Lisette opine véhément du menton et nous dit :

— Je suis ivre de cette expérience. Je suis impatiente de la prochaine représentation, et j’ai beaucoup d’idées pour nous améliorer.

— Tant mieux. J’ai plein d’idée pour toi aussi.

J’entrechoque ma chope avec les leurs et nous trinquons à l’eau. Quelqu’un hurle le prénom de Lisette, et elle s’approche des barreaux. L’homme, les yeux humides lui dit combien il est sous son charme. Elle sourit, à la fois gênée et flattée.

Nous posons nos ailes, l’alcool délie les langues des admirateurs qui viennent donner le compliment à leur danseuse préférée. Leurs regards ne se lassent pas, les éclats de rire gras s’échappent dans la rue. Qui pourrait porter plainte pour tapage nocturne quand toute la municipalité et les forces de l’ordre sont là ?

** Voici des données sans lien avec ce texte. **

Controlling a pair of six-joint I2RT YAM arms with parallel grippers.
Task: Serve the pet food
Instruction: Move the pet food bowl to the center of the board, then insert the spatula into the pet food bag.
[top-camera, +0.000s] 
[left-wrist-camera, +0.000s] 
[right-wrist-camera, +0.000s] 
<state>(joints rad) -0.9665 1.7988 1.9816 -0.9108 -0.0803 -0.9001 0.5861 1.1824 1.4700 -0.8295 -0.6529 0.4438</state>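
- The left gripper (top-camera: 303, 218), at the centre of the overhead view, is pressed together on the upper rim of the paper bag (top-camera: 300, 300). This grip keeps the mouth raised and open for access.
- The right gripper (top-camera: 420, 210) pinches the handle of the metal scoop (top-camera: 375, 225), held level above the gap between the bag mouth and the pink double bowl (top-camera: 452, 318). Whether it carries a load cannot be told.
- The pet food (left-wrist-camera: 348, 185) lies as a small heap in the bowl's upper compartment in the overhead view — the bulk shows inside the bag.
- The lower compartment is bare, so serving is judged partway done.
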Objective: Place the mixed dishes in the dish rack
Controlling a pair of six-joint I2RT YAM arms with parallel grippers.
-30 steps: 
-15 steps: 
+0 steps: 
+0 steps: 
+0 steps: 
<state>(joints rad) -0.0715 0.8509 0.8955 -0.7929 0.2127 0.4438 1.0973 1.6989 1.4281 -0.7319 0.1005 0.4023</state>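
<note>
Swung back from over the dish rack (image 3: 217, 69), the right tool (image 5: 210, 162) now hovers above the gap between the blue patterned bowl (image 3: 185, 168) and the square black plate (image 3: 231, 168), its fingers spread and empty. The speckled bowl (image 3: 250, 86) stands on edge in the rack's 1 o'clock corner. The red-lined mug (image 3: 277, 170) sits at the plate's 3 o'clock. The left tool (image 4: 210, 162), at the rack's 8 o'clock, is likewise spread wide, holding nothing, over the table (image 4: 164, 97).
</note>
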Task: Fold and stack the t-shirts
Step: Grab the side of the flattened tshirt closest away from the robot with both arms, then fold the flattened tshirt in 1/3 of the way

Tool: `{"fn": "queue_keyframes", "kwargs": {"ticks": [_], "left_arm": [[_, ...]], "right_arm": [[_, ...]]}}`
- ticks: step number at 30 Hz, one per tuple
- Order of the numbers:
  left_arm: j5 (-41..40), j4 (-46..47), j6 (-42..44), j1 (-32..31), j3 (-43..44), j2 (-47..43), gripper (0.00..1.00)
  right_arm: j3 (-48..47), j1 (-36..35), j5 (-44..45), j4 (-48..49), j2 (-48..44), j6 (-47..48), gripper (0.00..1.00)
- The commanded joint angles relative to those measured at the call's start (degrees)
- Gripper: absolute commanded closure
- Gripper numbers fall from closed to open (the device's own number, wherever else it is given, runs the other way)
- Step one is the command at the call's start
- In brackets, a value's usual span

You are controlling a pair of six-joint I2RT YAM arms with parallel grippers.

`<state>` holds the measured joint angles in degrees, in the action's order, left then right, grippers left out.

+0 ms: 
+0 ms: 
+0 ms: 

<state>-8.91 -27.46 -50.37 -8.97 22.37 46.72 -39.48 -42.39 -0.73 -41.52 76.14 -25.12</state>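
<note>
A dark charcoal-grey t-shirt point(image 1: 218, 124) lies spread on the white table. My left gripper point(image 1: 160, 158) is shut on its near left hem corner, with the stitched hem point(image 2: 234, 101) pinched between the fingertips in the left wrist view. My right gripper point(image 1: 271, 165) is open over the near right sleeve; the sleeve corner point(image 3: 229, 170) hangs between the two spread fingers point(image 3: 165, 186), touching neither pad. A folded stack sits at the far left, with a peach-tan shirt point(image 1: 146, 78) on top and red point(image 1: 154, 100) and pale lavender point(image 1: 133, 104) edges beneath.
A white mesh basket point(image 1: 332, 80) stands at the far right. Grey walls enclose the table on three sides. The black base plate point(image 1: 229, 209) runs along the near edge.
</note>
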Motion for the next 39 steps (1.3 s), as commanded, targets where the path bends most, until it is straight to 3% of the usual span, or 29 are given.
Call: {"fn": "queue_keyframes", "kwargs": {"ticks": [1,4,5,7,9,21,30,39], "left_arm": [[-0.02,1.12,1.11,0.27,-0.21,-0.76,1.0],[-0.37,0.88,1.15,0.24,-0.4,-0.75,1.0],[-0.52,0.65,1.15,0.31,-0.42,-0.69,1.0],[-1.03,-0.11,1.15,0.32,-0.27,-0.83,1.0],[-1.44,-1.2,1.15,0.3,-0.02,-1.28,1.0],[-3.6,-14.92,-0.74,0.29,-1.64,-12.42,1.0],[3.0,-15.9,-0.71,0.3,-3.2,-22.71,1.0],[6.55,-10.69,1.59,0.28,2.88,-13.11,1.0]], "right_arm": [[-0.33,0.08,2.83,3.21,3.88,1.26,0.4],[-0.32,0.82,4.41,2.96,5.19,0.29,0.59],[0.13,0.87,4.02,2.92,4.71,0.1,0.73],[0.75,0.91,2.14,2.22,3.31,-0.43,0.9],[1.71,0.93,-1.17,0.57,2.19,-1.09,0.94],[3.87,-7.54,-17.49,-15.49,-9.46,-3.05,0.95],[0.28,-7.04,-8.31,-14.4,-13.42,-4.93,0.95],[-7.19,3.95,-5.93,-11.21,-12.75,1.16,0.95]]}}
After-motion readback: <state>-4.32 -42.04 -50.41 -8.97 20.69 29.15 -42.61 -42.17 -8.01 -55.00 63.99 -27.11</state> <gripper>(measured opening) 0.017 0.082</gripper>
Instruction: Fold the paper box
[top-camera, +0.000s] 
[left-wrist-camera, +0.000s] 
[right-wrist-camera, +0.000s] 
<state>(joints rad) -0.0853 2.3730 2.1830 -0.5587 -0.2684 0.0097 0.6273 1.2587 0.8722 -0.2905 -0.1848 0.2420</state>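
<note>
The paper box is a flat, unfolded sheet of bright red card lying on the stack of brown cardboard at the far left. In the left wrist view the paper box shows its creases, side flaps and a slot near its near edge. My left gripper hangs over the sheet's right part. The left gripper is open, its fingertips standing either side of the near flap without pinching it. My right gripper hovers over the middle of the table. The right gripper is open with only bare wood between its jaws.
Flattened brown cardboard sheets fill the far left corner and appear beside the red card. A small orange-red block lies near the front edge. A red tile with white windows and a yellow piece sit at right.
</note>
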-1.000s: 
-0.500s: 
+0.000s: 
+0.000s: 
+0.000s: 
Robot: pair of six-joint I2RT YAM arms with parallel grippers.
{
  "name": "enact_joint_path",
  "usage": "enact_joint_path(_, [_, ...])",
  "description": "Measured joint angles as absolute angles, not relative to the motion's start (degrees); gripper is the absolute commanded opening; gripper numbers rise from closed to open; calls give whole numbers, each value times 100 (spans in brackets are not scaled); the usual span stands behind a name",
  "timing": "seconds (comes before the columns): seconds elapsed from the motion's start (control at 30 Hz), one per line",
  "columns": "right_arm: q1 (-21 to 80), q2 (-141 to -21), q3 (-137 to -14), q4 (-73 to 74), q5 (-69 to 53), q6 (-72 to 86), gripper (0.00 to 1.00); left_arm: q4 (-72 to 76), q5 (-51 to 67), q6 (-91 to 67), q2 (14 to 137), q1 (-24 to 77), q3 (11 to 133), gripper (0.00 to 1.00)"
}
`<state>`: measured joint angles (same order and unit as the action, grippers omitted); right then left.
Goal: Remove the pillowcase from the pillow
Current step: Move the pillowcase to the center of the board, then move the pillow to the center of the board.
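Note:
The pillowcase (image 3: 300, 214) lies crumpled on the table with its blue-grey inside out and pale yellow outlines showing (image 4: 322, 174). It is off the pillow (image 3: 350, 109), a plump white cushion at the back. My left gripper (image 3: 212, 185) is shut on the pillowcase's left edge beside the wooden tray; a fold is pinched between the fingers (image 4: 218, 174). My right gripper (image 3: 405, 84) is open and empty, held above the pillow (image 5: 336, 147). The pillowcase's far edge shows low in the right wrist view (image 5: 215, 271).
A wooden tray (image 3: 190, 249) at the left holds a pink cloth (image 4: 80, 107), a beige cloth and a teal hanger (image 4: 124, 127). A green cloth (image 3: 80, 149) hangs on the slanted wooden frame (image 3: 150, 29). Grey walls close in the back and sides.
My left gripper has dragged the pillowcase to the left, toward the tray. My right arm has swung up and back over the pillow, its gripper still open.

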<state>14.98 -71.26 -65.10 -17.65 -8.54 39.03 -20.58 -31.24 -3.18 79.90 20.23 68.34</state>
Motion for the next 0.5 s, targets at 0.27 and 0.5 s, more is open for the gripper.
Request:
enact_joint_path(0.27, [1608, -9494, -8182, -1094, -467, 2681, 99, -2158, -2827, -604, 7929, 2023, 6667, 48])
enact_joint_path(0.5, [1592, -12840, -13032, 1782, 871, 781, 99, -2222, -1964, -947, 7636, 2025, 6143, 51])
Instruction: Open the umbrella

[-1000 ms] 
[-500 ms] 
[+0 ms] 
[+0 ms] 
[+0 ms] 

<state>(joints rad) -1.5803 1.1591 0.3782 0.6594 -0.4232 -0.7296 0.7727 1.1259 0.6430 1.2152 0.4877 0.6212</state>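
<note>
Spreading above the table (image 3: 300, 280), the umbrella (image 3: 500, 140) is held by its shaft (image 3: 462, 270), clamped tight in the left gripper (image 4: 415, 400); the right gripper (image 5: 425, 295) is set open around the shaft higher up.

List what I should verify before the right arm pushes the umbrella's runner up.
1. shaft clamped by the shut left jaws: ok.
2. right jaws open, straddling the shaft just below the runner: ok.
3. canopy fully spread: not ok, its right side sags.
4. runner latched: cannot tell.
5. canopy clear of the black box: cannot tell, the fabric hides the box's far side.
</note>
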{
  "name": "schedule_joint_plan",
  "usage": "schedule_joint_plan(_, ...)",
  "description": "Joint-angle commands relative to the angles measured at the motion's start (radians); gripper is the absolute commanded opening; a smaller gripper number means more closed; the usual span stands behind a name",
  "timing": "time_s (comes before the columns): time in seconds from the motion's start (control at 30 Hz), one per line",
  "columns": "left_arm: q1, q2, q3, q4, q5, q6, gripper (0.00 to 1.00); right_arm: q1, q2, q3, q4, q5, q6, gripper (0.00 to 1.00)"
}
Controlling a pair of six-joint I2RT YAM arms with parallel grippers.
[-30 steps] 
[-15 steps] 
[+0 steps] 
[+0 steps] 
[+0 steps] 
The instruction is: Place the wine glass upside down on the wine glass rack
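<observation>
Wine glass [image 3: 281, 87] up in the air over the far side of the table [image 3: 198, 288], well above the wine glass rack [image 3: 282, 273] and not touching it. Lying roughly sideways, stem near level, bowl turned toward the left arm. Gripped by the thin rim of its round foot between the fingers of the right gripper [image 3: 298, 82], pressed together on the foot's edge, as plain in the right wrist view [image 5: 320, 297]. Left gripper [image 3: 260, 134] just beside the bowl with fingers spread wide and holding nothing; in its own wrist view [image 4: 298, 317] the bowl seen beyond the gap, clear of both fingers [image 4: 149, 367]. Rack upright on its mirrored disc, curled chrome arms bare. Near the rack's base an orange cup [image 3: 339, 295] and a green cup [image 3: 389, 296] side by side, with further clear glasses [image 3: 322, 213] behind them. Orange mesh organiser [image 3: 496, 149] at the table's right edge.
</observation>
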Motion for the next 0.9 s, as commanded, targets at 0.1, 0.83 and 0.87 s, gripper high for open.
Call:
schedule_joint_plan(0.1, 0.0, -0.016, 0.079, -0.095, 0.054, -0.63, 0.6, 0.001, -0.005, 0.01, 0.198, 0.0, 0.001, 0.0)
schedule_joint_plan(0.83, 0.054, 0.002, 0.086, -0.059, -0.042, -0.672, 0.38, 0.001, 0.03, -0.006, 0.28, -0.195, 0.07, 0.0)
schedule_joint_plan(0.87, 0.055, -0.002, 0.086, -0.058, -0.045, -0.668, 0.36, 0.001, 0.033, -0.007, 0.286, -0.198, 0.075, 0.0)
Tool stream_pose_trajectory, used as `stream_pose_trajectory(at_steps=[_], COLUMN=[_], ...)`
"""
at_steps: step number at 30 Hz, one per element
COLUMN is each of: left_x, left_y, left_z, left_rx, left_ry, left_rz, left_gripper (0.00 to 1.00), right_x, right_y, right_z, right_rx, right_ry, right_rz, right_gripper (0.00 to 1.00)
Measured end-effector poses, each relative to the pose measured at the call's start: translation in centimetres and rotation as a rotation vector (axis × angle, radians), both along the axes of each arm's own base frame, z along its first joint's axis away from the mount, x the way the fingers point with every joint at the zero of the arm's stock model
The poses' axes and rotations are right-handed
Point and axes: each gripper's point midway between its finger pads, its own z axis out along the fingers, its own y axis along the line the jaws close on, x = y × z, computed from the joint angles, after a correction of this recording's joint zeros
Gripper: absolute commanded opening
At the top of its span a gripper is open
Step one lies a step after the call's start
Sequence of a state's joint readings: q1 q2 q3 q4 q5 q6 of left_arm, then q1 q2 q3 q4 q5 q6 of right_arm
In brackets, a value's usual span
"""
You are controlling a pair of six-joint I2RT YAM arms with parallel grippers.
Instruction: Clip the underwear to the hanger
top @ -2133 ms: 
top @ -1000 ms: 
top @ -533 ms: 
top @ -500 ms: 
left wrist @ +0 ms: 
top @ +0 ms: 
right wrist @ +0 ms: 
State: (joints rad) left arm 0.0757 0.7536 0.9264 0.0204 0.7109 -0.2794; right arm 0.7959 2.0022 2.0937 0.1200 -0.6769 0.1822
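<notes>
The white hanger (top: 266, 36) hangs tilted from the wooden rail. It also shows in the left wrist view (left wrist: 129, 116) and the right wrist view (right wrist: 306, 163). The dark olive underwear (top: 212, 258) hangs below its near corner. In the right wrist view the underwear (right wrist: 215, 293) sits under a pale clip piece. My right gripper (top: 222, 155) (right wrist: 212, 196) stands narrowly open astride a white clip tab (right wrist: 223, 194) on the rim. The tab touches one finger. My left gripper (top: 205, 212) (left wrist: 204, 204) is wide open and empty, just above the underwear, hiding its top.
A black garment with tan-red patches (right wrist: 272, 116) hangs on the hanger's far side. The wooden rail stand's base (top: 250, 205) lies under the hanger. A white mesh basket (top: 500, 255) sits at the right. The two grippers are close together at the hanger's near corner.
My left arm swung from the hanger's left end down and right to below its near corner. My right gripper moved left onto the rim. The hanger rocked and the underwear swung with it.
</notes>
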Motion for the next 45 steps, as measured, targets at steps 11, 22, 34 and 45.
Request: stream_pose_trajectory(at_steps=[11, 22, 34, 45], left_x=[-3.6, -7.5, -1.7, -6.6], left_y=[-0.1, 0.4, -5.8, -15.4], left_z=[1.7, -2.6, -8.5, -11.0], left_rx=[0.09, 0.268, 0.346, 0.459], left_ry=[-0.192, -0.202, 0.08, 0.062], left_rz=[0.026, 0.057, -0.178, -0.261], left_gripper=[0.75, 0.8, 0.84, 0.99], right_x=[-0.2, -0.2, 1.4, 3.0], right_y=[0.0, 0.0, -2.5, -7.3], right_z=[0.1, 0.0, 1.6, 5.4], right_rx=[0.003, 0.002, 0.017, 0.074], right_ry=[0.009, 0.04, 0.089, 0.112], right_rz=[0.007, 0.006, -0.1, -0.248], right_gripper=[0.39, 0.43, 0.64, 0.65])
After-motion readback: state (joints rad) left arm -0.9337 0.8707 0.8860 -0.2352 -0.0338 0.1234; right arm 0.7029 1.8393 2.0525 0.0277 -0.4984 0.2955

La soirée s’étire avec la nuit, les gens s’éternisent. Marianne discute avec un client fidèle, sans s’être r’habillée, et s’en s’offenser qu’il confonde ses yeux et ses seins. Perette et Lisette, se tiennent par la taille et se trémoussent en riant pour deux garçons qui lui ont donné un billet. Assise contre le lit je m’enivre de cette ambiance, de ce brouhaha qui couvre le piano, du son des verres qui heurtent les tables, du timbre grave de Jacques que je perçois depuis l’autre bout de la pièce.

Derrière mon visage éreinté, je suis heureuse comme jamais. Mon avenir est là, écrit de ma propre main avec brio.